Would JOIN Make This Select Query More Efficient?

casbboy · March 7, 2011, 4:16am

I am trying to better optimize my queries, and this is one that runs a ton…


SELECT trailers.trailer_id, trailers.trailer_title, films.film_title, films.image 
FROM films,trailers,tags 
WHERE tags.snub='$var' 
AND tags.trailer_id=trailers.trailer_id 
AND trailers.film_id=films.film_id 
ORDER BY trailers.trailer_id DESC 
LIMIT 0,10

This query uses three tables to get the information needed. Is this efficient?

All help appreciated
Ryan

r937 · March 7, 2011, 11:55am

it uses three tables because apparently three tables are needed to satisfy the requirements

would JOINs make it more efficient? no, but it would sure make the query easier to understand and to maintain

could you show us the results of the EXPLAIN, please

system · March 7, 2011, 2:04pm

A JOIN would properly implement ANSI-92 SQL, whereas you’re currently using the ANSI-89 spec. It should improve perfornance a bit, as it will limit your hash by two dimensions at a time (it will first hash the first two tables and then the 3rd, rather than all 3 at once). You may be able to further control the hashing by using a V-sproc with sub-queries doing a primary hash and secondary hash in secluded scopes.

However, more than likely, if your query isn’t performing well, you need to INDEX the keys that you’re joining on (film_id and trailer_id in all tables as well as tags.snub)… that’s the #1 reason a query runs too slowly, and will add huge increases in performance.
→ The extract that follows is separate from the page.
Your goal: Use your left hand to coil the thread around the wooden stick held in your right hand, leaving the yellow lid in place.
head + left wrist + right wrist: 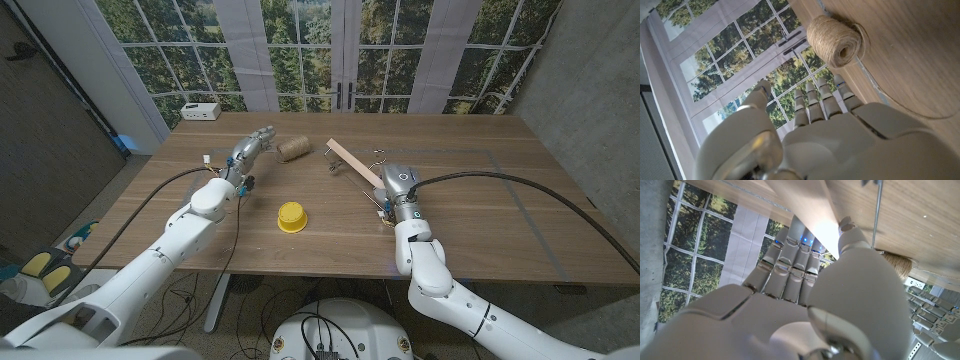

r937 · March 7, 2011, 2:25pm

steve, not that i doubt what you’re saying (because i can’t understand it well enough to doubt it)…

… but could you give a reference or two for this hashing business? and how to determine whether to hash two tables or three?

also, what’s a V-sproc? and how do you write a subquery to “do” a hash? and what the heck is a secluded scope (other than perhaps an observatory on a mountaintop)?

casbboy · March 7, 2011, 6:56pm

I definitely have all those columns indexed. Here is my explain:

1 SIMPLE tags ref trailer_id,snub snub 202 const 8696 Using where; Using temporary; Using filesort

1 SIMPLE trailers eq_ref PRIMARY,film_id PRIMARY 4 trailera_trailers.tags.trailer_id 1

1 SIMPLE films eq_ref PRIMARY PRIMARY 4 trailera_trailers.trailers.film_id 1

So 8696 x 1 x 1. Looks pretty good as is, right?

Ryan

system · March 7, 2011, 7:17pm

Hashing is the process of comparing multiple records from 2 tables. Say you have 10 records in each of the 3 tables… hashing them all together would result in 1000 results, which would all be compared against the where clause to filter the results. INNER JOINS could potentially get a query plan that filters the results of the first hash first, which could result in say 20 records hashed against the 2nd 10, instead of 100, which results in a total of 300 records getting hashed instead of 1000.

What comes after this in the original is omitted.